Desde la Historia Social Popular este proceso de insumisión parrhesiástica es el primer momento del ejercicio del poder popular constituyente al que debe seguir uno más fundamental, ese que debe ejercer soberanamente el pueblo-ciudadano por voluntad deliberada: la construcción de un Estado que asegure una sociedad pluralista y conveniente para su desarrollo y bienestar, no sólo en lo económico, también en lo político, en lo social y en lo cultural. Este poder constituyente se registra en nuestra historia en dos períodos: 1822-1828 y 1918-1925, ejercicio difícil y en ningún caso acotado sólo a la coyuntura del estallido social pues requiere de un largo proceso de autoeducación –que los pingüinos en el 2006 ya habían puesto en marcha–, pero también porque hay que saber qué está fallando y debilitando nuestra sociedad –diagnóstico que parece compartir una amplia mayoría– y por supuesto, tener una idea del sistema político-económico al que se aspira. Cuestiones no menores a la hora de pensar en una Asamblea Constituyente.
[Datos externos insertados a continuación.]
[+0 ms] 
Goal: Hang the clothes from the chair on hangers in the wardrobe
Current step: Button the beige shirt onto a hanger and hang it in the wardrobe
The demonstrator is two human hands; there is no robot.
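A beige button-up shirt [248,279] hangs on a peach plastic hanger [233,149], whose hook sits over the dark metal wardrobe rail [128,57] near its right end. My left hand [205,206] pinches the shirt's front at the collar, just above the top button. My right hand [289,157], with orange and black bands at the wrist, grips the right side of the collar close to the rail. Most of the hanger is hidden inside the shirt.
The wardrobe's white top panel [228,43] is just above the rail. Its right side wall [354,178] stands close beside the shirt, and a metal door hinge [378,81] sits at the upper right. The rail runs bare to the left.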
Las protestas nos confirman al menos, que el pueblo-ciudadano que pensábamos había desaparecido en la figura del consumidor todavía conserva una voluntad de autodeterminación común que excede el individualismo neo y liberal. Que aquel sujeto que los analistas y expertos creían despolitizado por el neoliberalismo concertacionista, comprende y conserva una memoria histórica de lo político que puede expresarse más acá del espectáculo representacional del voto que sostiene al Estado liberal, más acá de la razón de la soberanía clásica moderna y mucho más acá de la razón de la gubernamentalidad tecnócrata. Su razón tiene un soporte histórico que no es de libro, deviene traspaso generacional y está afincada en la afección. La pregunta que sigue entonces, ¿tiene la voluntad del pueblo-ciudadano la capacidad, astucia y fortaleza para exigir a sus representantes un nuevo orden desde abajo? Porque no basta sólo con la parrhesía política, se necesita que la subjetivación que posibilitó la revuelta, afectando el poder, se haya afectado a sí misma, esto es, que el pueblo-ciudadano consagre un movimiento en su propio ethos desechando sus propias prácticas y caracteres neoliberales modelados por largos años, haciendo que la verdad que comporta su demanda no sea sólo enunciativa sino su propia vida. De lo contrario se corre otro riesgo: que la protesta se quede sólo en la reivindicación redistributiva que critica el neoliberalismo pero no los fundamentos del capitalismo.